Perché il partito democratico seppellirà definitivamente il cattolicesimo politico
Del passaggio dal cattolicesimo “politico” a quello “trasversale” aveva parlato Pietro Scoppola qualche anno fa. L’Ulivo ne costituiva l’approdo parziale e il superamento. Ora il partito democratico conferma quell’epilogo. Questa storia si è consumata al punto di intersezione di tre dinamiche: quella della sinistra italiana, quella del sistema politico, quella della Chiesa universale. I tentativi di sottrarsi a questo destino, fondando partitini o correnti simil-democristiani, appaiono fallimentari. Quali le cause? La secolarizzazione delle società? L’iniziativa politica diretta della Chiesa? La bipolarizzazione del sistema politico?

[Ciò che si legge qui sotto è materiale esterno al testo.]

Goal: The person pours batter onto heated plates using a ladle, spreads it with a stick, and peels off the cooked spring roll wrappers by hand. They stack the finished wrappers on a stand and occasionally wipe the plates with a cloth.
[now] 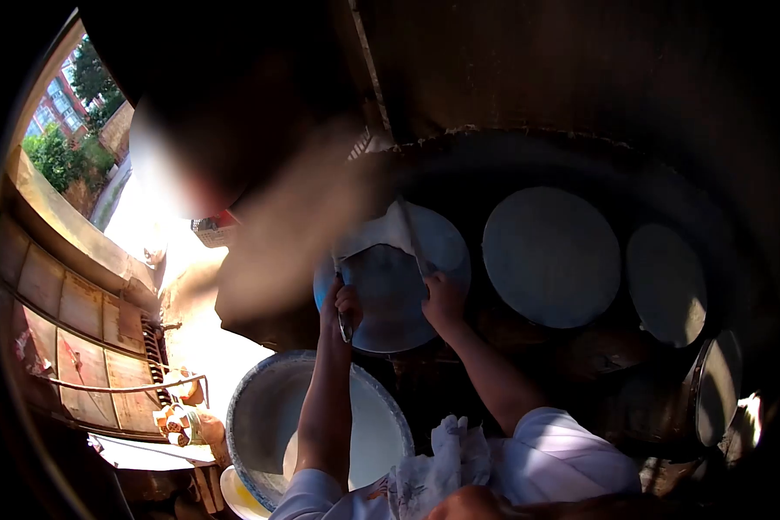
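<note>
My left hand (347, 303) is wrapped around a thin tool with a metal handle (347, 328); its upper end reaches the edge of a white sheet. A long flat stick (412, 236) is gripped in my right hand (443, 296), its far end against the same sheet. That thin white sheet (383, 230), perhaps dough or a pancake, covers the far part of a round griddle plate (390, 316). Both hands are over this plate. A large blurred brown shape hides part of the area to the upper left.
Two pale round plates (551, 257) (666, 286) lie to the right, and another round disc (719, 390) stands tilted at the far right. Below my left forearm is a big tub (242, 390) of whitish liquid. Sunlit panels (82, 347) line the left side.
</note>
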Demonstrator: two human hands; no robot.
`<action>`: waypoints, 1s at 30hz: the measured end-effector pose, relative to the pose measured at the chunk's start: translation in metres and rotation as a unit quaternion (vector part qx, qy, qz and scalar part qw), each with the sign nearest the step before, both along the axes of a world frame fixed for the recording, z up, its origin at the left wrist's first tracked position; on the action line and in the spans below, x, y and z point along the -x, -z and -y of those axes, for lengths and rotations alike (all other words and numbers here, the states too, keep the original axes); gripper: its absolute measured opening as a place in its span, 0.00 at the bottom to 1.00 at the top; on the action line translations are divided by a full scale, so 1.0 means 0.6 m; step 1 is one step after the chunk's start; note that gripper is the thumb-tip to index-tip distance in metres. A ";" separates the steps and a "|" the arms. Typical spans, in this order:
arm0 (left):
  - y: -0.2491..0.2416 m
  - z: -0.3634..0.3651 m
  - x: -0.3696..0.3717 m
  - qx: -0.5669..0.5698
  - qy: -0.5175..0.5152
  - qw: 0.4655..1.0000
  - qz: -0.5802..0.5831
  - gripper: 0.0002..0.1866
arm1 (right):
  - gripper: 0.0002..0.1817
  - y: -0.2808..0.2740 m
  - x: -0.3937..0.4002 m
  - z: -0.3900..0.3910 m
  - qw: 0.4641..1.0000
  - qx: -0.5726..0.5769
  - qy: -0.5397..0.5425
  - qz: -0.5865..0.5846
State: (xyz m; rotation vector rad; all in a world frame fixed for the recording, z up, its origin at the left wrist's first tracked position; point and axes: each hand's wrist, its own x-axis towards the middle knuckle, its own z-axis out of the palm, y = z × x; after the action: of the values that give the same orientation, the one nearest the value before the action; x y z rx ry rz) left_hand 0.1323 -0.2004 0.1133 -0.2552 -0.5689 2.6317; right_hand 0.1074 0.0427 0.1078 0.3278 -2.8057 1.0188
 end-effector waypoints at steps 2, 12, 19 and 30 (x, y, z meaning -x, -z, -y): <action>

A seconda delle rispettive risposte, si ipotizzano rifondazioni diverse del cattolicesimo politico: costruire movimenti di recristianizzazione, praticare un cattolicesimo “adulto”, tornare al sistema proporzionale.

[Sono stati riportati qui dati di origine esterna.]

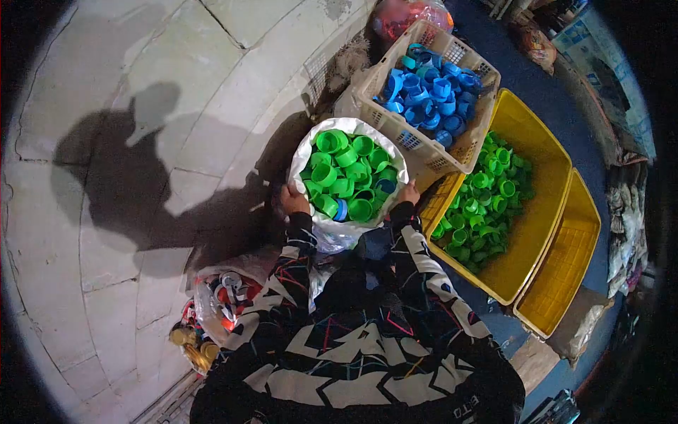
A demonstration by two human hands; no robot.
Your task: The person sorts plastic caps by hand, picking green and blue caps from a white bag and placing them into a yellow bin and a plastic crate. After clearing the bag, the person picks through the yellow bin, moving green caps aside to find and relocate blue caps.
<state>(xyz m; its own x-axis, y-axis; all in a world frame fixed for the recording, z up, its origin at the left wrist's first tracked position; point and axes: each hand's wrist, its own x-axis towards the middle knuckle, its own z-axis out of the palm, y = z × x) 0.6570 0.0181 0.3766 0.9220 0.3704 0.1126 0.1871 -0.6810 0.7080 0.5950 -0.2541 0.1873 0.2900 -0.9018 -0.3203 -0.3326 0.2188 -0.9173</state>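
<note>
A white sack (300, 152) stands upright in front of me, its mouth spread wide. Green plastic caps (344, 155) fill it to near the rim, with a blue one (340, 210) among them at the near edge and a darker blue one at the right. My left hand (295, 200) grips the sack's rim on the left. On the opposite side, my right hand (407, 193) is closed on the rim too, partly hidden by the sleeve and the sack. Neither hand touches the caps.
A cream crate (462, 159) of blue caps (431, 92) stands behind the sack. To the right, a yellow bin (540, 191) holds more green caps (487, 205), beside another yellow container (565, 261). Bags of mixed caps (229, 290) lie at lower left, by a pale wall (106, 233).
</note>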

Qui si sostiene la tesi che il cattolicesimo politico abbia concluso la sua parabola, come altre ideologie del Novecento, e che le cause vadano cercate all’interno del paradigma costitutivo del cattolicesimo politico. Il paradigma è quello di Maritain di Umanesimo integrale o, almeno, della sua vulgata. La distinzione dei piani tra natura e sovrannatura, su cui è fondata l’autonomia dell’agire politico cattolico, ha finito per generare sul terreno dell’azione storica una sorta di sdoppiamento culturale. Il rifiuto della res publica cristiana di Pio XII, con il suo tipico intreccio tra potere clericale e potere politico, ha prodotto, per eterogenesi dei fini e per reazione eccessiva, una sorta di “autonomia del politico” fino all’abbandono della presenza culturale nelle strutture educative, nelle università, nelle case editrici, nei giornali, nella cultura. La centralità della conquista e della gestione dello Stato, in competizione difensiva con il Pci, è causa e conseguenza di quel vuoto culturale. Laici e marxisti hanno lavorato nella società civile, i cattolici nella politica e nello Stato. E il collateralismo cattolico? Ha condiviso la stessa cultura del cattolicesimo politico.
Lo stesso si può dire dei parroci e dei vescovi. Avendo cessato di essere soggetto culturale, i cattolici hanno perduto irreversibilmente la soggettività politico-partitica. Parce sepultis! Resta del tutto aperto e drammatico il tema della presenza della tavola di valori cristiano-liberali nella società italiana e nel suo sistema politico. Nessuno dei due schieramenti ne ha il monopolio, tutti e due ne hanno urgente bisogno.